David Pogue was aboard the ship last November while on an assignment for CBS Sunday Morning. Journalists now describe the Titan as a “minivan with no seats.”
“If something goes wrong, there’s not much you can do about it,” he said in an interview with NPR. He also noted that there are multiple ways for the Titan to return to the surface, which will work “even if there is a power outage, even if everyone on board is passed out.”
“My trip was not going well. We went down to 37 feet and then they had a mechanical problem and we had to abort the dive,” he added. “I was devastated, devastated and didn’t see it coming. But then I learned that very few of these dives go as planned.”
David claimed he had to sign the “this will curl your toes” waiver, saying they were “basically an eight-paragraph list of ways you could be permanently disabled or killed”. David says OceanGate is “not a tour company” but for “wealthy adrenaline junkie adventurers who thrive on adventure”. “But for them, you know, the risk yes life,” he added.

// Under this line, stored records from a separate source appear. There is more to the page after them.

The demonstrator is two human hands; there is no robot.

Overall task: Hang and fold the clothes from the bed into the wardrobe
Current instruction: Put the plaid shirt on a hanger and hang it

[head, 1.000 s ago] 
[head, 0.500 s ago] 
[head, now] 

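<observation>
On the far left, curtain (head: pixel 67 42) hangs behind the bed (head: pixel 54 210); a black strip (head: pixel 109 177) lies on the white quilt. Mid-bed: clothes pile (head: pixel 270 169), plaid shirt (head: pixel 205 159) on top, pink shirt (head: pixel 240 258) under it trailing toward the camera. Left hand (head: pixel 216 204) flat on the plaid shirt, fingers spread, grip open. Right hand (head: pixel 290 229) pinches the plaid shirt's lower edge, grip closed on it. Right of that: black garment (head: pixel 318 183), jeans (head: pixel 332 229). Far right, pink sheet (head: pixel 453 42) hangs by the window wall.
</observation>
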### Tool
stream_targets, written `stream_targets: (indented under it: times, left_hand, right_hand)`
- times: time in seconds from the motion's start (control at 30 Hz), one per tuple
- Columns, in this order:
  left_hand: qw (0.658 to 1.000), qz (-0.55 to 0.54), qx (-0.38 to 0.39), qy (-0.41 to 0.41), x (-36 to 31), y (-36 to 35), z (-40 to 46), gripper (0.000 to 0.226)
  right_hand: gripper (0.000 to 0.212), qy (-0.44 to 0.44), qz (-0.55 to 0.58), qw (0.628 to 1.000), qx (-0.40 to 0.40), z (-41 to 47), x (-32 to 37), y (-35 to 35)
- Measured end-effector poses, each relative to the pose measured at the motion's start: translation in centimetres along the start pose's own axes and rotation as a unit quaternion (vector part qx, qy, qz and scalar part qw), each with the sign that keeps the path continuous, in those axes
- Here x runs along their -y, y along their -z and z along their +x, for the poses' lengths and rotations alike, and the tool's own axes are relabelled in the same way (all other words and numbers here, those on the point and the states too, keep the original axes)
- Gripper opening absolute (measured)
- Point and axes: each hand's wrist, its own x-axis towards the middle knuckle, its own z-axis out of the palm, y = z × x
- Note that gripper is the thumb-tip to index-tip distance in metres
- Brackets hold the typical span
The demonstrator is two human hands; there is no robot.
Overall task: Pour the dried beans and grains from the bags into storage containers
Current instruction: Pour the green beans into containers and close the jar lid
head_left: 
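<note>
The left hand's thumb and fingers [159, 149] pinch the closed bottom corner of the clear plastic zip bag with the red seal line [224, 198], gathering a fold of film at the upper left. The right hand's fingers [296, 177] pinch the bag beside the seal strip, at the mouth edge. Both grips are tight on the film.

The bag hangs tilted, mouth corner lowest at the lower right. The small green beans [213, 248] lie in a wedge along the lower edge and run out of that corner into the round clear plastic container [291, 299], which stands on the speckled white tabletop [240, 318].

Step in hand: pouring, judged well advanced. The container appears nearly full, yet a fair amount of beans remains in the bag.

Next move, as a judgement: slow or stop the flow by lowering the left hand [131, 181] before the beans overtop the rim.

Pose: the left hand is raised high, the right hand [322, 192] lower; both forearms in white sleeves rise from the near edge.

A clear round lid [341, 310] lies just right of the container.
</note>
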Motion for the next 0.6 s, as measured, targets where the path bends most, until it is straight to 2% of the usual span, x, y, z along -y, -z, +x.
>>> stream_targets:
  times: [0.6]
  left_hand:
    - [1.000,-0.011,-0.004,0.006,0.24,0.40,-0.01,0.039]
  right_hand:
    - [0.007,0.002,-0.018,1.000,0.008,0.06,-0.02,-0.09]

“The Simpsons” screenwriter Mike Rice and his wife boarded the Titanic last year to see the wreck. He told KIRO 7 that seeing the famous ship was “not submerged or overwhelmed” because even reaching the wreck site was “a real struggle”.
“We have very, very short time because in addition to the two-and-a-half mile hazard, there is a hurricane approaching from sea level that is about to hit our boat. Our window is really tight,” he said.
“You land on the bottom of the ocean and say ‘well, where is the Titanic? We know it’s somewhere nearby.'” …It feels a bit like a tourist attraction,” he added.
The five passengers on the Titan submersible have been identified as OceanGate Expeditions chief executive Stockton Rush, British billionaire Hamish Harding, French diver Paul Henri Paul Henry Nargeolet with Pakistani businessman Shahzada Dawood and his son Suleman.
Mike said: “I’m sure the whole world is very worried about these kinds of things, but you should know after going through this, you know how dangerous it is … We are all part of this ongoing experiment. They are doing research and inventing technology.”
“So, before you go on, you sign this long, long waiver that mentions possible death three times on the first page. So … you know what you’re going to encounter,” he said. added. “In fact, when I stepped on the sub, part of me was, ‘Well, this might be the end.'”
Aaron Newman, an investor in OceanGate and a former 2021 passenger, told TODAY the ship was “comfortable but not roomy”. “Within 5 to 10 minutes, you’re in pitch blackness, total darkness. You can have lights from the submersible and you can see both the outside and the inside. Without that, your light goes out at any depth below 100 meters, “He said.
“They’re professional crews and they’ve had a lot of training on safety and weight loss backup systems, so I felt very safe. But…this isn’t a Disney ride, is it?” he concluded. “We’re going where very few people have gone, and that’s invention. So there’s a risk, right? We know that, but all these people accept that.”